La menace n'avait pas d'impact seulement sur Abdelkader Laâlej, mais sur beaucoup de personnes qui croyaient que l'anthrax a atteint notre pays».
Et le représentant du ministère public de souligner la gravité des faits et de réclamer une peine exemplaire d'au moins un an d'emprisonnement, pour que cela serve de leçon aux mauvais plaisantins.
La bâtonnier, maître Abdallah Dermich, défenseur de Hicham El Kadiri allait exprimer son étonnement devant le point de vue du Parquet qui poursuit le prévenu sur la base des articles 425, 426 et 400, punissant les tentatives de menace de crime.
«En s'appuyant sur l'article 425 du code pénal, le Parquet n'a pas visé juste : le message en question, est-il réellement une menace de crime ?
Est-ce que Laâlej a été menacé de mort ?
Le ministère public a omis un point important : c'est que la menace doit être accompagnée de la volonté de crime ; ce qui n'est pas le cas dans cette affaire».
M. Dermich a ajouté que la lettre de Hicham a été remise par l'un de ses collaborateurs -donc une personne connue- à la secrétaire de Abdelkader Laâlej.
Donc, selon le défenseur de Hicham El Kadiri, l'intention criminelle de son assisté n'était pas prouvée et ses déclarations, comme celles des témoins, concordaient.
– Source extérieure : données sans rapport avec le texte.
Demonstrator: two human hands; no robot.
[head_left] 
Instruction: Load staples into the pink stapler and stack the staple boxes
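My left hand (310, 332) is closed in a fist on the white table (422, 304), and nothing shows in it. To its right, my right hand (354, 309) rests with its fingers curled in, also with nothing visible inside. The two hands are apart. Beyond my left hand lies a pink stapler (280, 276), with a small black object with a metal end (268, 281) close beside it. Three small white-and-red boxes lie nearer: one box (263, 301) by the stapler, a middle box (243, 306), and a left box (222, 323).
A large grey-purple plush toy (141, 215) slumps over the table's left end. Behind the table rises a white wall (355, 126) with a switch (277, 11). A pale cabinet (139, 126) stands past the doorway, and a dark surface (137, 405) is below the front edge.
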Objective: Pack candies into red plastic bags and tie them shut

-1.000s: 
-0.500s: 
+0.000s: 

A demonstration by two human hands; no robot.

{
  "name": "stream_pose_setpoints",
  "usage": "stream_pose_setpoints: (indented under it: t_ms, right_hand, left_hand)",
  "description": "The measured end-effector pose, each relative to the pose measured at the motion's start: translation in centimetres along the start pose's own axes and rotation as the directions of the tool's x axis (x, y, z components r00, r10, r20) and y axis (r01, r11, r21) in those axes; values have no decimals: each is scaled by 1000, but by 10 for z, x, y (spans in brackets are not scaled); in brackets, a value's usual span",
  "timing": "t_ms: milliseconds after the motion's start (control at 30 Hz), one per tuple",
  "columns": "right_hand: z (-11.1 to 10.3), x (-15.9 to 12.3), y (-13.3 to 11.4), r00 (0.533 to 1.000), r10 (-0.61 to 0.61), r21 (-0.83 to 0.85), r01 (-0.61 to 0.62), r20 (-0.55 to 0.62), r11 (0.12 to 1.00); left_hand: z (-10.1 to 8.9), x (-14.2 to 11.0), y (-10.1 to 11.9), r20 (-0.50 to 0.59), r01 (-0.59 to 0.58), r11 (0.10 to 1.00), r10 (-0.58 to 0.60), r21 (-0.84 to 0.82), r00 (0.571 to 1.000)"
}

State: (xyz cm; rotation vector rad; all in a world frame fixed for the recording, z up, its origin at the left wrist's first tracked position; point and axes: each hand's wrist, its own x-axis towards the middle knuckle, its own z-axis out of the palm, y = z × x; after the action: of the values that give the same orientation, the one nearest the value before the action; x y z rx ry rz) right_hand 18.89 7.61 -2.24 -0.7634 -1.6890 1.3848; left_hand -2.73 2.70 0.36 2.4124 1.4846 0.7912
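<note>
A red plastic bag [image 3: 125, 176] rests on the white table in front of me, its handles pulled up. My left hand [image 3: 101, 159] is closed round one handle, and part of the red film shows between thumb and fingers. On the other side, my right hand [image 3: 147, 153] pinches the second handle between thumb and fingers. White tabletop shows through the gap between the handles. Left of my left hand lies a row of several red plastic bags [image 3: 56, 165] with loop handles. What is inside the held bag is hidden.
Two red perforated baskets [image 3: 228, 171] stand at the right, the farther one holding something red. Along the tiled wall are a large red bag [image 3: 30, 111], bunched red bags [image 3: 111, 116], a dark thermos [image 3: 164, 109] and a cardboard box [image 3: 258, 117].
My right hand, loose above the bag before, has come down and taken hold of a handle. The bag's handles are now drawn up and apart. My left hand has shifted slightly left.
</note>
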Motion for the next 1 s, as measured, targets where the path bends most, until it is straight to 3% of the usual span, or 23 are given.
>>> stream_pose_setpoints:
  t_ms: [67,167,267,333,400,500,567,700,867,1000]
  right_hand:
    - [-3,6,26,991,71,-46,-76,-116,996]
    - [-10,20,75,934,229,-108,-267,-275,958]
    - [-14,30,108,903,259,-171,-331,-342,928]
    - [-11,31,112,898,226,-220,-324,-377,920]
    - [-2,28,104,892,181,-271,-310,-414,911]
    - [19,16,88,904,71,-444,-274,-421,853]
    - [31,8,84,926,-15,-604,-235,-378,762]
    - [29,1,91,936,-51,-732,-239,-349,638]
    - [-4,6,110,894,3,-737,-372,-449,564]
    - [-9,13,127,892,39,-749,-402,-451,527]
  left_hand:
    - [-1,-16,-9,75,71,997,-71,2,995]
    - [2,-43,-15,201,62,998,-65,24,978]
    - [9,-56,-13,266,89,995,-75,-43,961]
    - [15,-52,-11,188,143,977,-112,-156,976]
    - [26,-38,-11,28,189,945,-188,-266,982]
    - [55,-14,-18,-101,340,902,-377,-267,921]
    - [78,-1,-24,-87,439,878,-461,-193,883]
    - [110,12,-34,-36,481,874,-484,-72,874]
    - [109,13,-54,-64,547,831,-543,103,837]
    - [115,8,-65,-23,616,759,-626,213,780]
Elles prouvent la bonne foi de Hicham.
Au lieu des articles 425, 426 et 400 du code pénal, M. Dermich estime que le Parquet aurait, tout au plus, invoqué l'article 429, qui prévoit une peine d'un mois à trois de prison ou une amende allant de 120 à 150 DH, ou l'une de ces deux peines.
«Pour punir le prévenu, nous ne pouvons le faire que sur la foi de preuves matérielles et sur la base d'articles de loi et non sur des supposition ou des éléments extérieurs à l'affaire» a conclu le bâtonnier qui a plaidé ensuite les circonstances atténuantes pour obtenir la liberté provisoire en faveur de son assisté.
Elle fut rejetée par la Cour alors que le représentant du ministère public s'y était opposé auparavant.
Hier, le prononcé du jugement a été rendu : 8 mois de prison ferme et 500 DH pour Hicham El Kadiri.